* [What you should do]:
Using the records underneath, tally the lines where the word "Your" appears and please give only the count.

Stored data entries
<<<<
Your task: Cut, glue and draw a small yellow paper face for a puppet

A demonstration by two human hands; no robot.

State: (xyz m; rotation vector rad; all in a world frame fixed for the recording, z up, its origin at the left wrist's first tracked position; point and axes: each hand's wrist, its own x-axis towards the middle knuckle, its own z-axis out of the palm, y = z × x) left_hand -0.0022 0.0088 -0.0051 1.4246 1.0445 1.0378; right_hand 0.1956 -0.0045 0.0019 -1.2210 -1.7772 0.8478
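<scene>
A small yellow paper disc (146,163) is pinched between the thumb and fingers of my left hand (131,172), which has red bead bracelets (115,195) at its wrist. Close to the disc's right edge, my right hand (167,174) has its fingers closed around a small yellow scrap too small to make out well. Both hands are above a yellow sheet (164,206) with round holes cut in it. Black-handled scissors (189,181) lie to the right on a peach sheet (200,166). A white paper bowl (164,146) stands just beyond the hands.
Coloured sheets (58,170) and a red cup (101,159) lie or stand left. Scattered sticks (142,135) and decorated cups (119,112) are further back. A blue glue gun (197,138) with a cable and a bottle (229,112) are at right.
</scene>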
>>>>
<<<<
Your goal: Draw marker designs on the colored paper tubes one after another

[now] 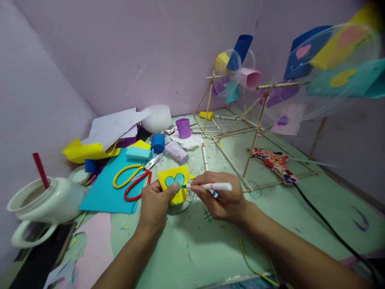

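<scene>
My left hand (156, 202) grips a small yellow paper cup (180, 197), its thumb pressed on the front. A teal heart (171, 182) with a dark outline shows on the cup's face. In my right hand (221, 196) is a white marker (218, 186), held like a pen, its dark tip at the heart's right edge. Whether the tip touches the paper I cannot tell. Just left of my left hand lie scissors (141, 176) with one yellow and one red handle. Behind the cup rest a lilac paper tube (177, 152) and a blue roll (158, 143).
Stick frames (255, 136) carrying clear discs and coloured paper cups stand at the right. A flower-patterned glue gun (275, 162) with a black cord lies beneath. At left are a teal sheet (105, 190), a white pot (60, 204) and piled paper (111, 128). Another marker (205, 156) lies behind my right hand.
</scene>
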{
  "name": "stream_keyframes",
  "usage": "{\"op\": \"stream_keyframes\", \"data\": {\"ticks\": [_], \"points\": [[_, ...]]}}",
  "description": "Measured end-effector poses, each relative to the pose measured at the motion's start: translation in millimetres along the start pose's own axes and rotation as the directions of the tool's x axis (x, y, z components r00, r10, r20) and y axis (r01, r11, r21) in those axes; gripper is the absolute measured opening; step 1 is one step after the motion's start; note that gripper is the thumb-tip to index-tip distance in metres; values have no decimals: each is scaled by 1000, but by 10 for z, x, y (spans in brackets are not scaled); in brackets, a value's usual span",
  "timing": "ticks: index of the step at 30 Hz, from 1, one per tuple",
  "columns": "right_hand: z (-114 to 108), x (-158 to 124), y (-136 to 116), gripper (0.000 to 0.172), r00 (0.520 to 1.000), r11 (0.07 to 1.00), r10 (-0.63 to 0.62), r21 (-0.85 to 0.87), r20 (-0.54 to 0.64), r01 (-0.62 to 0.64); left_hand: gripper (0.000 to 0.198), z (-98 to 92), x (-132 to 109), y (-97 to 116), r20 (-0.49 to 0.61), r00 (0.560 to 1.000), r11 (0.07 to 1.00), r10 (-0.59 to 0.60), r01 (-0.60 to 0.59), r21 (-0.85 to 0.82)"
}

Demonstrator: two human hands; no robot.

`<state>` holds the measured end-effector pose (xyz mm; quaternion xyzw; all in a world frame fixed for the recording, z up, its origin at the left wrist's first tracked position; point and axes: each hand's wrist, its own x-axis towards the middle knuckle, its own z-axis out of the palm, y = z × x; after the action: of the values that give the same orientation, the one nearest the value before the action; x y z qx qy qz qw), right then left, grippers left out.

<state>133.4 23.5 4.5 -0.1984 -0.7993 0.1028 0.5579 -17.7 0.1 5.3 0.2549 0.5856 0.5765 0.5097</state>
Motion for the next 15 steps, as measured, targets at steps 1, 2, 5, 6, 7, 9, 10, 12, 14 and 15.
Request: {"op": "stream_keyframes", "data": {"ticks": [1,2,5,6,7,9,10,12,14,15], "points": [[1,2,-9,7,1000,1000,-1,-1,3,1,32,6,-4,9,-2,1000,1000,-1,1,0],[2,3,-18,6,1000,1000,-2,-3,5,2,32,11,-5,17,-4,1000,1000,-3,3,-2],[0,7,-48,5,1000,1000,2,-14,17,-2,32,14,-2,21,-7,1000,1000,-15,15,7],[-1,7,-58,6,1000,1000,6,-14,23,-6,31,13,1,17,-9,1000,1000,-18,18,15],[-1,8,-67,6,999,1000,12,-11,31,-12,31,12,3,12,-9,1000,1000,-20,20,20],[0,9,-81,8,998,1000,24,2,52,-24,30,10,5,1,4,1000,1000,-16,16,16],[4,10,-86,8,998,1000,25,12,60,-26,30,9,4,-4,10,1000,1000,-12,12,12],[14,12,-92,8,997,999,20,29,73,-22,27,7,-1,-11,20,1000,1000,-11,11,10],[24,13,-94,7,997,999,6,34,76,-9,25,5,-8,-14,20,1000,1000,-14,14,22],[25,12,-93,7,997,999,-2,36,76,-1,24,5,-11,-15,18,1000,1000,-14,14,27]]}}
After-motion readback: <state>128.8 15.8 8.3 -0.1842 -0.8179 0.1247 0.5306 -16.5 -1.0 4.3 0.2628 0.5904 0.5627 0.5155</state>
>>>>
* [Exercise output]:
2